*WHAT IS BEING ASKED:* The expected output is an exact copy of each line from the line with "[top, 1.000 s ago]" through the end of the data below, with no pictures in it.

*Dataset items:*
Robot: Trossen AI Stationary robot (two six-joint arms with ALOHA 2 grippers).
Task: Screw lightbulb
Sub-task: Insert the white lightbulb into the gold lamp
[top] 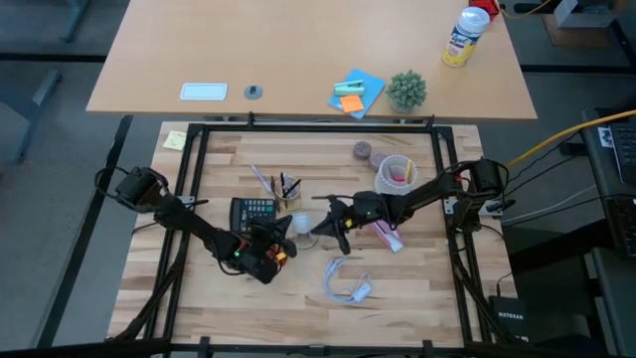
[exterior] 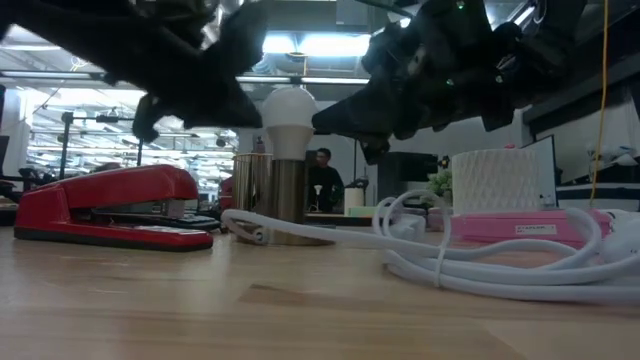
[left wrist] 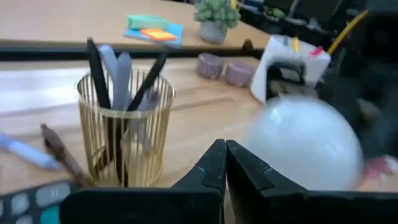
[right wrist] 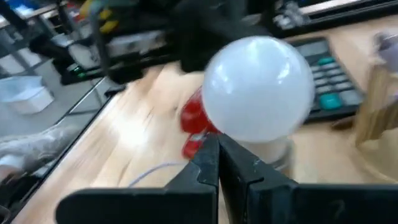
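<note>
The lightbulb [exterior: 288, 108], round and frosted white, stands upright on a brass-coloured cylinder [exterior: 291, 195] near the table's middle [top: 301, 223]. My left gripper [top: 287, 229] is shut just left of it; in its wrist view the shut fingertips [left wrist: 225, 158] point past the lightbulb [left wrist: 305, 146]. My right gripper [top: 317, 229] is shut on the other side of the lightbulb. Its shut fingertips [right wrist: 217, 155] sit right under the globe [right wrist: 258, 87]. The screw end is hidden. My left gripper reaches level from the table's left toward the lightbulb's left side [exterior: 263, 115]; I cannot tell whether its shut fingers touch the glass. My right gripper comes level from the table's right, its shut fingertips against the globe's lower part [right wrist: 231, 132] near the neck. The lightbulb stays upright on its base.
A gold wire pen holder [left wrist: 121, 134] and a calculator [top: 253, 210] stand just behind the left gripper. A red stapler [exterior: 110, 205] lies near the front. A white looped cable [top: 343, 283], a pink flat item [top: 388, 235] and a white cup [top: 396, 175] are to the right.
</note>
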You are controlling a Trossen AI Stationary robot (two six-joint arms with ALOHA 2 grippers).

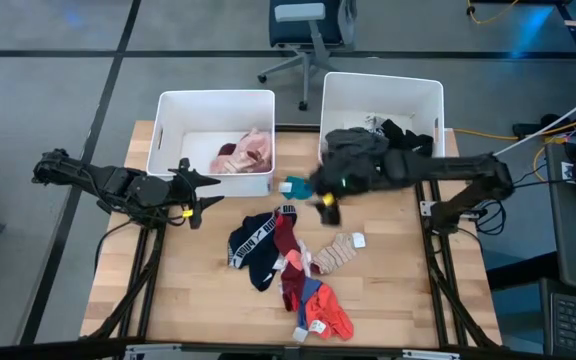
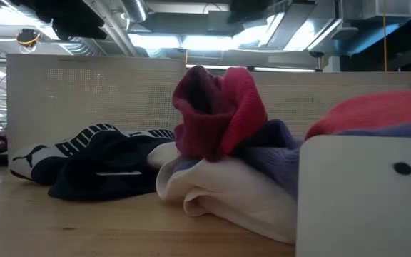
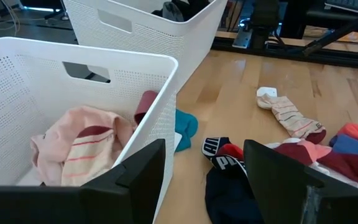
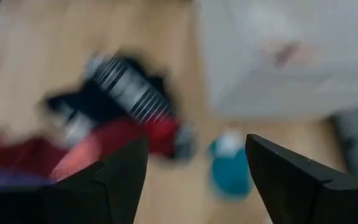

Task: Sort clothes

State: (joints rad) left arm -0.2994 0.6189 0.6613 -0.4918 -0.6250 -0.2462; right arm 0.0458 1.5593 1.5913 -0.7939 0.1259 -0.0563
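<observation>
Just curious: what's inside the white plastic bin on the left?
Inside the left white perforated plastic bin lie a pale pink striped garment and a maroon piece. Anything beneath them is covered.

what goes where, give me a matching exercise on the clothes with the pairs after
Things:
1. pink striped garment
2. teal garment
3. black garments
4. striped beige sock

Places:
A. draped over the right bin's front wall
B. on the table between the two bins
C. inside the left bin
D. on the bare table right of the mixed pile

Pairs: 1-C, 2-B, 3-A, 4-D
</observation>
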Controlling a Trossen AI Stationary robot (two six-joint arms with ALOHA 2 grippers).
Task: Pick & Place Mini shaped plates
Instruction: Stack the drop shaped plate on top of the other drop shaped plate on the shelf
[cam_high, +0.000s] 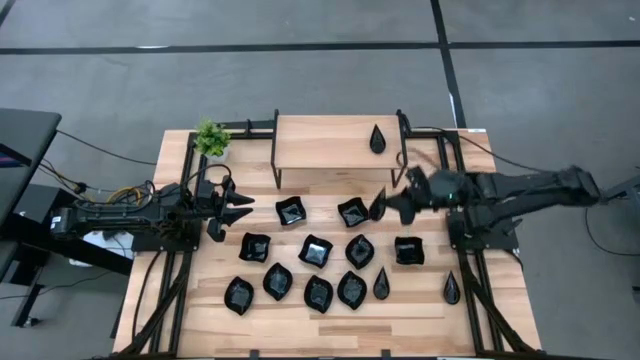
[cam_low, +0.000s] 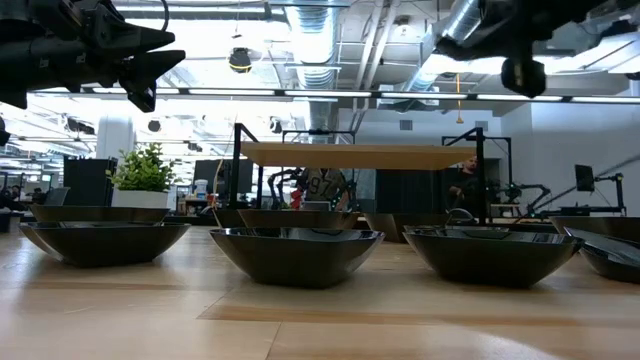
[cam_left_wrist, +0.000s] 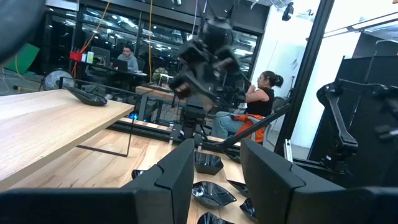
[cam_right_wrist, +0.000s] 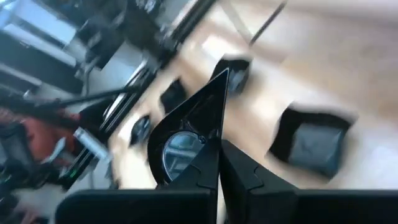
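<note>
**Right gripper pinching a teardrop plate above the table**

I see the small plates (cam_high: 315, 251) as glossy black dishes spread over the wooden table (cam_high: 200, 310) in loose rows: wavy-edged squares, leaf shapes and narrow teardrops. From table height they read as shallow dark bowls with shiny rims. One more teardrop dish (cam_high: 377, 139) lies alone on the raised wooden shelf (cam_high: 320, 145) at the far side.

My right gripper (cam_high: 392, 205) has a teardrop plate (cam_right_wrist: 186, 140) pinched on edge between its jaws. The wrist camera shows the pointed tip standing up past the fingers (cam_right_wrist: 245, 174) and the rounded hollow just above them. From above, that plate sits at the tip of the jaws, just beside a square dish (cam_high: 352, 212) and just below the shelf's front edge. The right arm reaches in from the right side, stretched nearly level, with the gripper up off the wood.

My left gripper (cam_high: 238, 207) hangs above the table at the left, near the green plant (cam_high: 211, 138), pointing toward the middle. Its jaws are spread with nothing between them, and the nearest square dish (cam_high: 291, 210) lies ahead of them, well apart.
</note>
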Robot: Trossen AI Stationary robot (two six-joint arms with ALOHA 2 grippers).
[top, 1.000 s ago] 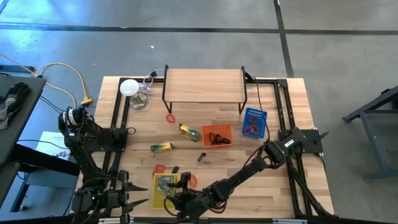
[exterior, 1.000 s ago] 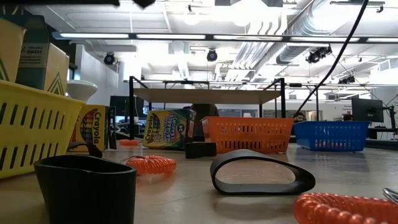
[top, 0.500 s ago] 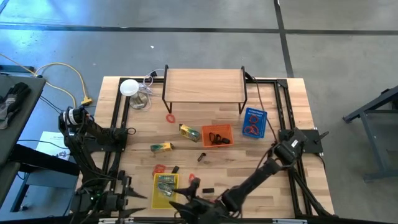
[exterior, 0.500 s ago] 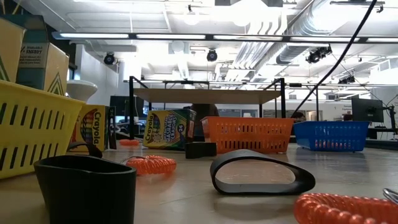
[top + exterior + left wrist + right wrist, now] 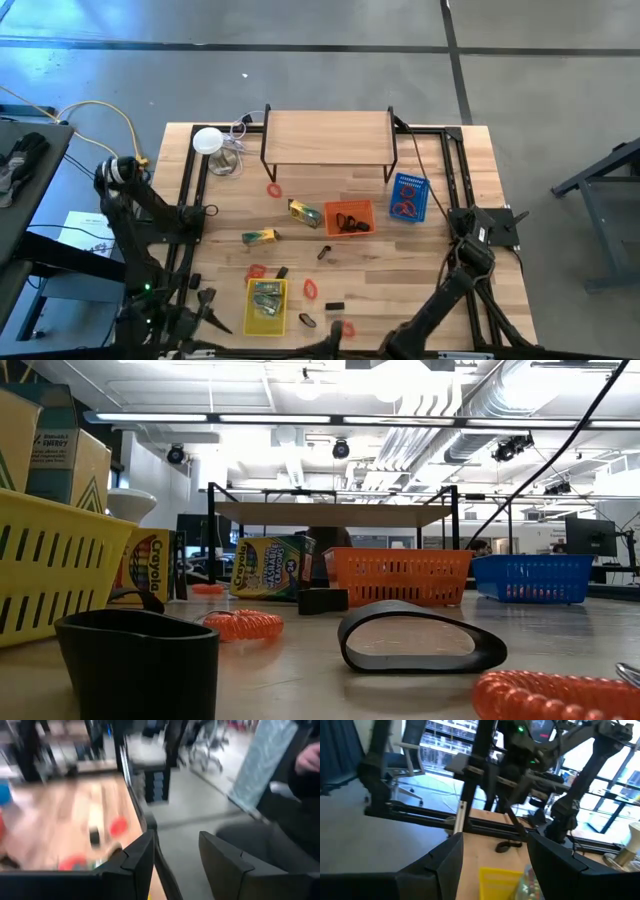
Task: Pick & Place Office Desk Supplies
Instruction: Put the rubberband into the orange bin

*ANSWER TO THE EXERCISE:*
[top, 1.000 s ago] 
[exterior, 1.000 s ago] 
[top, 0.500 s ago] 
[exterior, 0.500 s ago] 
[top + exterior + left wrist + right wrist, now] 
Task: Pick & Place Office Desk Supplies
Instruction: Put the rubberband into the orange bin

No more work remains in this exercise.